■ Required action
Find every line with the string "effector" in the material below and copy it.

■ Entries provided
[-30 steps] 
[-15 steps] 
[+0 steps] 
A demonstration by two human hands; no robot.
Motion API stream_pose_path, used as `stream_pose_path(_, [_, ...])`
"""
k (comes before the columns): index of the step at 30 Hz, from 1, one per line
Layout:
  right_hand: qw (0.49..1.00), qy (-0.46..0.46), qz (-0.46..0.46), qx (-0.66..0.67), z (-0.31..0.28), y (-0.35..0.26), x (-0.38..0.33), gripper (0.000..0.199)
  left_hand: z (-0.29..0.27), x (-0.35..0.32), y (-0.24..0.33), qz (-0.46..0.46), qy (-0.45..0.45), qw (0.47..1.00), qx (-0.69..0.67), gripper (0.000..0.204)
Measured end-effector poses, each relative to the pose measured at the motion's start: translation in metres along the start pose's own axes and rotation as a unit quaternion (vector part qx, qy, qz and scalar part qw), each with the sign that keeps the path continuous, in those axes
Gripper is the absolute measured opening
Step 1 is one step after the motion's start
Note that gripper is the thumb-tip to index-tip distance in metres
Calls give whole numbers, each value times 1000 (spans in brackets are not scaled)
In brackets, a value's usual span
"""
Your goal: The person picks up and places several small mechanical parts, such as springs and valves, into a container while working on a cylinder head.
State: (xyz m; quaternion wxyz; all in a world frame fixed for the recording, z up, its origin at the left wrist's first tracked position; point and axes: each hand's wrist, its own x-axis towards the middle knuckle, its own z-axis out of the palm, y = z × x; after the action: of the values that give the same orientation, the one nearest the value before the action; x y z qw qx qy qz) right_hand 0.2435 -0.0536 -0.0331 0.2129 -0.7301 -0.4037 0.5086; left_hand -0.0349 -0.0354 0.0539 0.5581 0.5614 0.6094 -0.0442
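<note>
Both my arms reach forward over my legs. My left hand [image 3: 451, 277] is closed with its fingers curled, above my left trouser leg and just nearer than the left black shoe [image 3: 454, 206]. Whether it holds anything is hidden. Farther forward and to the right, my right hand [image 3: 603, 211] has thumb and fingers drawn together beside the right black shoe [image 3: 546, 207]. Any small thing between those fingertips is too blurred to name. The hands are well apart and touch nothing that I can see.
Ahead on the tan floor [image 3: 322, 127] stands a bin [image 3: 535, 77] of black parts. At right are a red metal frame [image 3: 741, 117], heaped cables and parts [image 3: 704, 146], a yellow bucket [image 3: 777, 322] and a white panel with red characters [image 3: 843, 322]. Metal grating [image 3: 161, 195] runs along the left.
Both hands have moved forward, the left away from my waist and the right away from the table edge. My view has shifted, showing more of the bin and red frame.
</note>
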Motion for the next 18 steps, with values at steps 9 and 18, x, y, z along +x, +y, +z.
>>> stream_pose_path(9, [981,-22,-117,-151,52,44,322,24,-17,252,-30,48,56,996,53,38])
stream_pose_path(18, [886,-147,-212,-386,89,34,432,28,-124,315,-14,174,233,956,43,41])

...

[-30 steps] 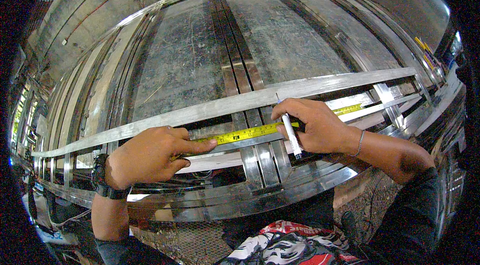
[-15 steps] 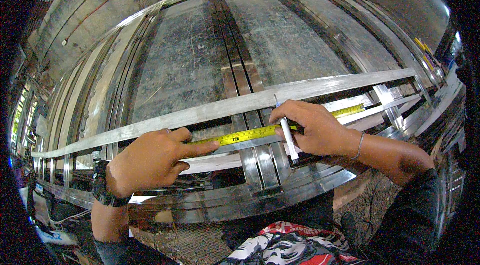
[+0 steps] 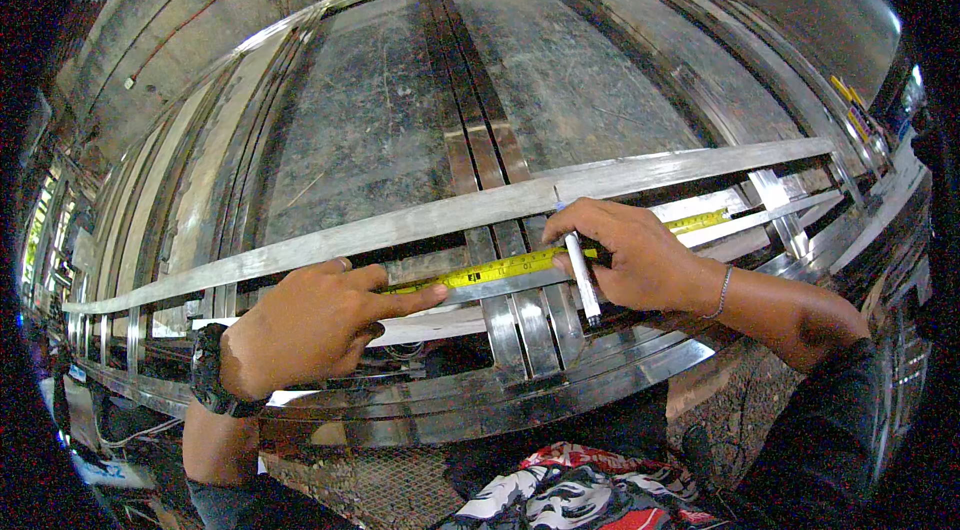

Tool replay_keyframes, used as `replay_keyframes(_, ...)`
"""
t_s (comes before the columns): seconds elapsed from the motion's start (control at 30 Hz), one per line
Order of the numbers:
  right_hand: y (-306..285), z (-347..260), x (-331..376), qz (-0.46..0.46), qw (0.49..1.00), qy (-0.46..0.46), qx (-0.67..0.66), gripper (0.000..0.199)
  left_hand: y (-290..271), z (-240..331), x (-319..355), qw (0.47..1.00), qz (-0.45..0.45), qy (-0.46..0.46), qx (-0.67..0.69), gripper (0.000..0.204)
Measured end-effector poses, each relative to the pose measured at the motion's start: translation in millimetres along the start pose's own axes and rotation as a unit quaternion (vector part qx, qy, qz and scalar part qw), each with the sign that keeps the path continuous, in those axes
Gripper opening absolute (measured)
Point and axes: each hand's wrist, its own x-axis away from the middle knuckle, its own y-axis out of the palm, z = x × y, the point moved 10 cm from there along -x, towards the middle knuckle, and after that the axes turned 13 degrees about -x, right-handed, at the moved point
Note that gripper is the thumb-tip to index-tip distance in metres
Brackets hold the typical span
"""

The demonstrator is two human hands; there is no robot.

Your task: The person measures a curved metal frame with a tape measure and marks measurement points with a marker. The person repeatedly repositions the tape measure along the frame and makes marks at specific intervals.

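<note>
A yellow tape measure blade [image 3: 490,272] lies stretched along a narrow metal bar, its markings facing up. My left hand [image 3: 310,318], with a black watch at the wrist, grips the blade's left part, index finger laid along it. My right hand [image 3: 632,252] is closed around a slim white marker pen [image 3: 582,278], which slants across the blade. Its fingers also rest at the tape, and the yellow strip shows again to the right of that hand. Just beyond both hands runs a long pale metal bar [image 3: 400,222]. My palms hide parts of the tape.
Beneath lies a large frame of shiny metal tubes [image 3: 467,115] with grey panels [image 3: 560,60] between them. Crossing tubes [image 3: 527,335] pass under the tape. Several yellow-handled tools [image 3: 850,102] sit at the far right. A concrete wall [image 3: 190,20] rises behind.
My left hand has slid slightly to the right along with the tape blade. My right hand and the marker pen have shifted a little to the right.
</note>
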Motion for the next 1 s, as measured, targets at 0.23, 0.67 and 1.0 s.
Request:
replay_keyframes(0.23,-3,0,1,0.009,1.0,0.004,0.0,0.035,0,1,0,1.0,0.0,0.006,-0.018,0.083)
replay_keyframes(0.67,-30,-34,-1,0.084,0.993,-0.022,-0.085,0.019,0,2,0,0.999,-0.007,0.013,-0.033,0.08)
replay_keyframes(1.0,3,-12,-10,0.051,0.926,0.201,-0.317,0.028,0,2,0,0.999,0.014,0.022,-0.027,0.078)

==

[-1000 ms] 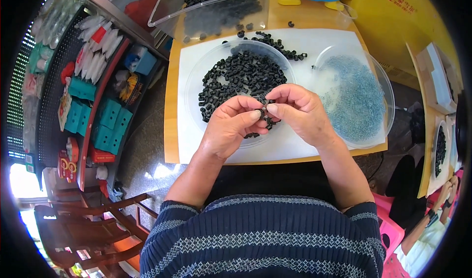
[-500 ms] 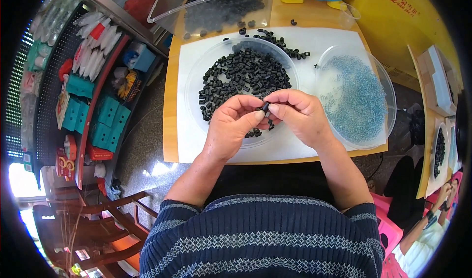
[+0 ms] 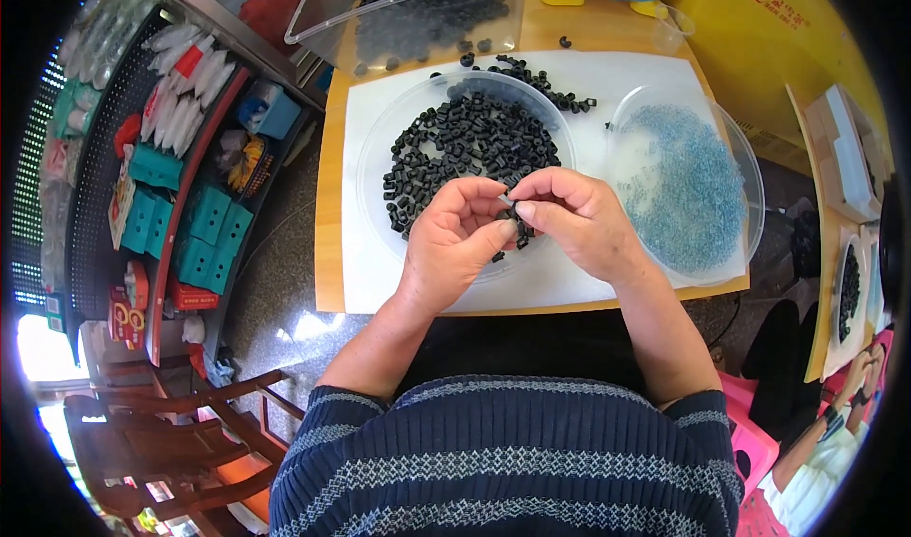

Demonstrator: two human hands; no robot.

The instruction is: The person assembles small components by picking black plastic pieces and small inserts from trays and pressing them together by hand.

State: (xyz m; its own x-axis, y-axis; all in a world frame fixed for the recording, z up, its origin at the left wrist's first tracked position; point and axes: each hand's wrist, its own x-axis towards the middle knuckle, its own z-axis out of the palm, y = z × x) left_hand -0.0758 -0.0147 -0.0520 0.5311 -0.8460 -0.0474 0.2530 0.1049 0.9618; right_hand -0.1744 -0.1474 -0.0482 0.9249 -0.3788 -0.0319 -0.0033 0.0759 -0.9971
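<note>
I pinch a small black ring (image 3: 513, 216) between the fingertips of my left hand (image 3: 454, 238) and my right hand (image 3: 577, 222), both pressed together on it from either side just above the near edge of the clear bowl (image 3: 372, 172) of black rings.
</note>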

■ Exercise solution
Measured end-effector poses, each relative to the pose measured at the motion's start: translation in metres along the start pose's own axes and rotation as a unit quaternion (vector part qx, qy, qz and scalar part qw), each with the sign that keeps the path continuous, in those axes
Measured end-effector poses, each relative to the pose measured at the motion's start: translation in millimetres along the start pose's own axes and rotation as a unit quaternion (vector part qx, qy, qz and scalar part qw), each with the sign that keeps the path continuous, in those axes

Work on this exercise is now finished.